Click here for The Columbian’s article.
Run dates: July 11, 2013 – December 31, 2014
Clock in at the museum to discover the significance of Clark County’s work and workers by tracing their development against a backdrop of regional and national labor movement milestones. Learn more about the past, present and future of local labor through words, images and artifacts, plus interactive displays for the young at heart.
Following the reception, author and University of Washington professor Dr. Michael Honey will present a special Second Thursday lecture entitled, “Links on the Chain: Labor and Civil Rights in Story and Song”. Refreshments will be provided by The Grant House Restaurant. CCHS members, military veterans, and active-duty military personnel and their families all receive free admission to the museum; otherwise, regular admission rates apply.
“Labor: A Working History” follows the path of workers’ rights locally and on a national scale beginning in the 1800s with Hawaiian and Native American laborers for the Hudson’s Bay Company. As industry began to grow in Vancouver through large companies like the Star Brewery and service industry jobs increased as a result, workers began to band together to protect their wages and rights. Continuing through the 20th century, the exhibit highlights the effects of the world wars on workers’ unions and the internal struggles between organized labor groups such as the AFL and the CIO. Since the 1980s and the rise of inflation and automation, labor unions have lost much of the power they once held, and the exhibit notes the plight of present-day workers and the specter of a future where they do not have the protections of strong labor unions.
Click here for a current list of exhibit sponsors.

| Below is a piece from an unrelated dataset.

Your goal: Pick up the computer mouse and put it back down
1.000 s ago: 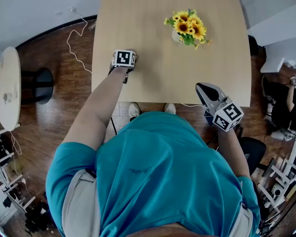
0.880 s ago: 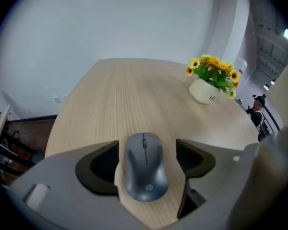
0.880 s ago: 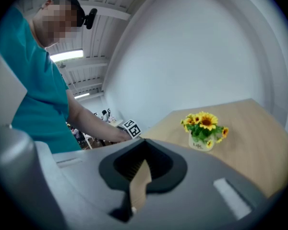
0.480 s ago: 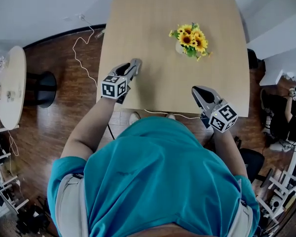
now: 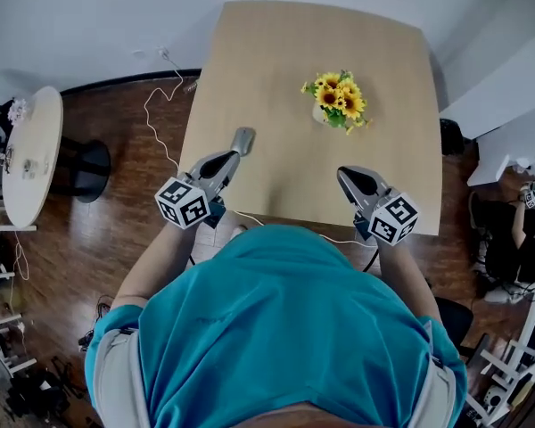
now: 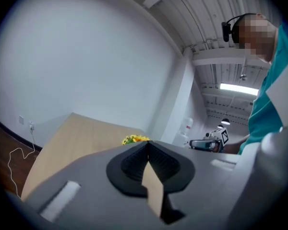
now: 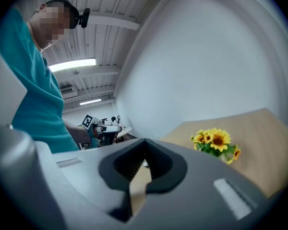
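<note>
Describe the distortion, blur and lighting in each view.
Head view: wide-angle bowing of the table edges, even soft light, sunflowers sharp. Left gripper view: dark fisheye vignette, the left gripper blurred up close, ceiling light glaring. Right gripper view: same vignette, right gripper soft, sunflowers crisp.

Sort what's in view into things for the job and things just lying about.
For the job: left gripper, jaws just closed on nothing; right gripper, shut, empty; wooden table. No mouse shows.
Lying about: sunflowers; round side table.
</note>
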Action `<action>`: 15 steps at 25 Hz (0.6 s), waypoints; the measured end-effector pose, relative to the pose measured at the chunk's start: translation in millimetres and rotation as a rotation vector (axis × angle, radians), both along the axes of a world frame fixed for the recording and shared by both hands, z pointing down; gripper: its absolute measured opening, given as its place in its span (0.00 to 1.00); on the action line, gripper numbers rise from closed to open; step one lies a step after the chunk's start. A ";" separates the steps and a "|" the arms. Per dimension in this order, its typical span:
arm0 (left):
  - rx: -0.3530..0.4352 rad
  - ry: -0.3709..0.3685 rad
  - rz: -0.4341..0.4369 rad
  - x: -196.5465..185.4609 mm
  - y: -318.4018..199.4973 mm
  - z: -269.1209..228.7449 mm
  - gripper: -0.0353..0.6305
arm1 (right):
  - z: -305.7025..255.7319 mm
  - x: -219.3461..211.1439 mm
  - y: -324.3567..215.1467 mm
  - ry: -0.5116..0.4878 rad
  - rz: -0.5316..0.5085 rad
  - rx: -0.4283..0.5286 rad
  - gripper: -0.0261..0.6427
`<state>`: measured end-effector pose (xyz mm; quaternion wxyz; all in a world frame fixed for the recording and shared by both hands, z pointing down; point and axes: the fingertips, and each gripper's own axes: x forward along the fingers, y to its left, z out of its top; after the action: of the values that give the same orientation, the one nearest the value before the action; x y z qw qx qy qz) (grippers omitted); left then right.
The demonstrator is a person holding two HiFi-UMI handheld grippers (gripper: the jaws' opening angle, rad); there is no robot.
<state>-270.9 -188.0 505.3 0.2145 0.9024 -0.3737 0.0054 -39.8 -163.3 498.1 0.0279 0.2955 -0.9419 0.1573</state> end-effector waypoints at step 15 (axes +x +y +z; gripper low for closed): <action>0.050 0.025 -0.018 37.6 42.6 -15.4 0.06 | -10.0 38.2 21.8 0.055 -0.021 0.006 0.04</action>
<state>-233.3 -145.3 489.9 0.1966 0.9040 -0.3793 -0.0172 -1.6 -141.5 488.1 0.0548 0.2897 -0.9443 0.1460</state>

Here’s a sneak preview from one of the exhibit panels:
Native American and Hawaiian Labor
Chinookan-speaking people had long and successfully labored to tap the area’s abundant natural resources. In 1824, Hudson’s Bay Company (HBC) designated Fort Vancouver as the headquarters and agricultural supply depot for its extensive fur-trading operation. The region’s first corporation had two dozen trading posts, six ships, and over six hundred employees. Native Americans throughout this trade network supplied the furs crucial to HBC profits.
Hawaiian labor also became critical to the enterprise. To trade with China, HBC ships stopped in the Hawaiian or “Sandwich” Islands, the 19th century commercial hub of the Pacific. Recognizing a potential workforce, HBC opened an Oahu office in 1829 to recruit or impress Hawaiians into service. Often indebted to the company for trade goods, Hawaiians were contracted for three years as servants at Fort Vancouver. Sometimes exploited and unable to afford to return to their native Hawaii, the men worked on fur brigades, as sailors, loggers, guides, and cooks. They also staffed the region’s first saw mill, described as “a scene of constant toil. Thirty or forty Sandwich Islanders are felling the pines and dragging them to the mill; sets of hands are plying two gangs of saws by night and day; nine hundred thousand feet per annum are constantly being shipped to foreign ports.”
Hawaiian workers often married Native American women, insuring that they renewed their contracts with HBC. Native wives also worked for the company processing salmon, working on the farm, or manufacturing candles and other goods for the stores. In “Kanaka Village” outside the Fort, up to 600 Company Hawaiian, Native American, French-Canadian, Scottish, Irish, and Métis (mixed Native and European heritage) workers and their families made their homes.
After 1846, the Oregon Territory became part of the United States, and HBC eventually relocated to Victoria, British Columbia. More whites began settling north of the Columbia River, changing the status of local Hawaiians and Native Americans. Suffering from mistreatment and racial discrimination, and denied land ownership and American citizenship, some Hawaiians moved north to Kalama or to Canada. Others remained in the area, carving out lives for themselves and their families. The U.S. Army burned the remaining worker village in 1860.